In this new era, Armenians, I hope, will find ways of joining hands with their new Turkish colleagues and friends to work for change in whatever ways—creative ways and pragmatic ways, not rigid, ideological or romantic. Armenians in both the Diaspora and in the Republic must divest themselves of stereotypes and essentialist notions about Turks, and open themselves to the complexity of Turkish society. There are new openings in this landscape and there are new pitfalls and fears. There is anger, frustration and paranoia among Armenians. There are threats of violence from the new wave of Turkish ultranationalists; and there are many people inside Turkey asking for broad, democratic change, so that religious and ethnic minorities can achieve equality, and intellectual freedom and free speech can be realized. Only last week more than a hundred students at Bogazici University in Istanbul staged a protest with the slogan “against the darkness,” and they chanted Hrant Dink’s name and their solidarity with Armenians. These are the forces that Armenians want to join with and work with in pursuit of an open and free society in Turkey.

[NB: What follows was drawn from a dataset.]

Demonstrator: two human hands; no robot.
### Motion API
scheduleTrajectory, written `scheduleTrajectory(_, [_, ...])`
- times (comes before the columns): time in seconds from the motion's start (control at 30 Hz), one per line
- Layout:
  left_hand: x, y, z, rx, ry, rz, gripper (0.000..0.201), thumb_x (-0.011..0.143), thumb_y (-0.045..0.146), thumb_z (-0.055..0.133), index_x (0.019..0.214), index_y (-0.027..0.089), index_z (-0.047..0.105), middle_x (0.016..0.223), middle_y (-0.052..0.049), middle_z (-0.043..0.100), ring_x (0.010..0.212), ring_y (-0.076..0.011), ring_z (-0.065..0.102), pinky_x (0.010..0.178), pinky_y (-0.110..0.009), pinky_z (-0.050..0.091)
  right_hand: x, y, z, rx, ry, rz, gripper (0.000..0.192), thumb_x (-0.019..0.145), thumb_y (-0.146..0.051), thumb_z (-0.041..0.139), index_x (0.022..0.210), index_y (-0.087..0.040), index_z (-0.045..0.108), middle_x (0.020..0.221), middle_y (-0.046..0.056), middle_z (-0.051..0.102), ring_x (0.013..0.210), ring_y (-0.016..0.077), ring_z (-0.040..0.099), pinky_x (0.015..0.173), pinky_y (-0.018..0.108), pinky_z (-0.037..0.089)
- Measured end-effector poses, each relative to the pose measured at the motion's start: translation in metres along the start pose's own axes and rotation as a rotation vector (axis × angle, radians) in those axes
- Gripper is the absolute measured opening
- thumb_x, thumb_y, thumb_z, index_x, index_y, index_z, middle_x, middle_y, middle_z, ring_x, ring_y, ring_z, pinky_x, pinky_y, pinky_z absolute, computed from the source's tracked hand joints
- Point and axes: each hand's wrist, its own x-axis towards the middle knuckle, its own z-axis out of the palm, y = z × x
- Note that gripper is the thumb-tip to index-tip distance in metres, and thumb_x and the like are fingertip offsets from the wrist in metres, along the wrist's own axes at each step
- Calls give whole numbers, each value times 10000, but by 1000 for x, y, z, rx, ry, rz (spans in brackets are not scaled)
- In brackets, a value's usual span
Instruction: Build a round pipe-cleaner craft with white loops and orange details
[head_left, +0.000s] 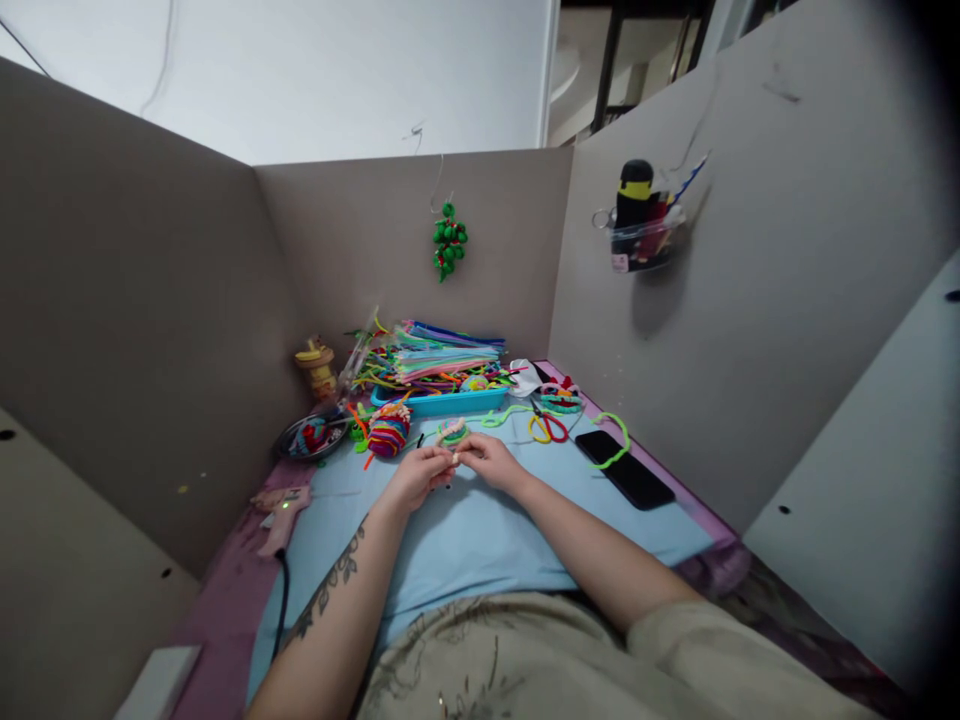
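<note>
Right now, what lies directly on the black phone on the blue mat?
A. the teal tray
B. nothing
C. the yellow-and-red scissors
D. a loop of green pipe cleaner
D: a green pipe cleaner loops across the far end of the black phone; the scissors lie apart, to its left.

Light blue mat point(480, 540), black phone point(626, 468), turquoise tray point(442, 403)

Craft booth: grey partition walls point(150, 300) box in a surface point(465, 540); pipe-cleaner tray point(439, 400) at far edge, scissors point(547, 427), glue gun point(274, 520) near left edge.
</note>
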Motion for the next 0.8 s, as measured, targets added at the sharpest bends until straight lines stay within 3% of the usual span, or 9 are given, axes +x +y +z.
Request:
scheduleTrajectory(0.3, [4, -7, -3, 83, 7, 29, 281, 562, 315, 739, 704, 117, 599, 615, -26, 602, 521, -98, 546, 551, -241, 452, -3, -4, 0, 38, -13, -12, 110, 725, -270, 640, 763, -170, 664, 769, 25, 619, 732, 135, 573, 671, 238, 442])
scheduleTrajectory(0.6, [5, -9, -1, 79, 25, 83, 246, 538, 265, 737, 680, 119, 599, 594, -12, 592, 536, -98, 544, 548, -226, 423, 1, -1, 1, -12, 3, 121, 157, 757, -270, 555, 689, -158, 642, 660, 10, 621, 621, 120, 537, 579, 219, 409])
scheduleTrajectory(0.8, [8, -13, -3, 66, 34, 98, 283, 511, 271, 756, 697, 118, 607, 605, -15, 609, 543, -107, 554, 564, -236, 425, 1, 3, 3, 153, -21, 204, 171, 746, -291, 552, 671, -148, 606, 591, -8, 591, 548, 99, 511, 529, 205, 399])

As it is wrong of Armenians to essentialize or demonize Turks, I think it is also unfair of the Turkish world to demonize the Armenian Diaspora because it seeks to deal with this history and its own traumatic past with passion and a need for truth and resolution. To do this to the Armenian Diaspora is to decontextualize history and the moral reality of 1915, and it essentializes what is a complex and multilayered international community and culture. Armenians of the Diaspora have little choice but to continue their role in the educational process, for it is only through scholarly discourse, school curricula, and educating the media and public that an important history will find its proper place in the world’s history, and perhaps some resolution to the conflict with Turkey can happen.

William Butler Yeats wrote in his poem Easter, 1916: “He too has been changed in his turn,/Transformed utterly;/ A terrible beauty is born.” And in that same poem: “Too long a sacrifice/can make a stone of the heart.” Yeats had thought deeply about what a struggle for justice can embody. For many Armenians, the cause of pursuing justice in the aftermath of the Armenian Genocide has been going on for nearly a century; and this can turn the heart into stone. We cannot let our hearts turn to stone. We must find the human in the other, the spaces of camaraderie with our Turkish colleagues and all people who cherish human rights. We must find ways to push democracy forward in Turkey, and openness in our own culture. We must defuse our own tendencies to totalize, generalize, to over-simplify, to use history to impede dialogue. We live in a time of a terrible beauty; the power of the truth of history has been born and it comes with responsibilities.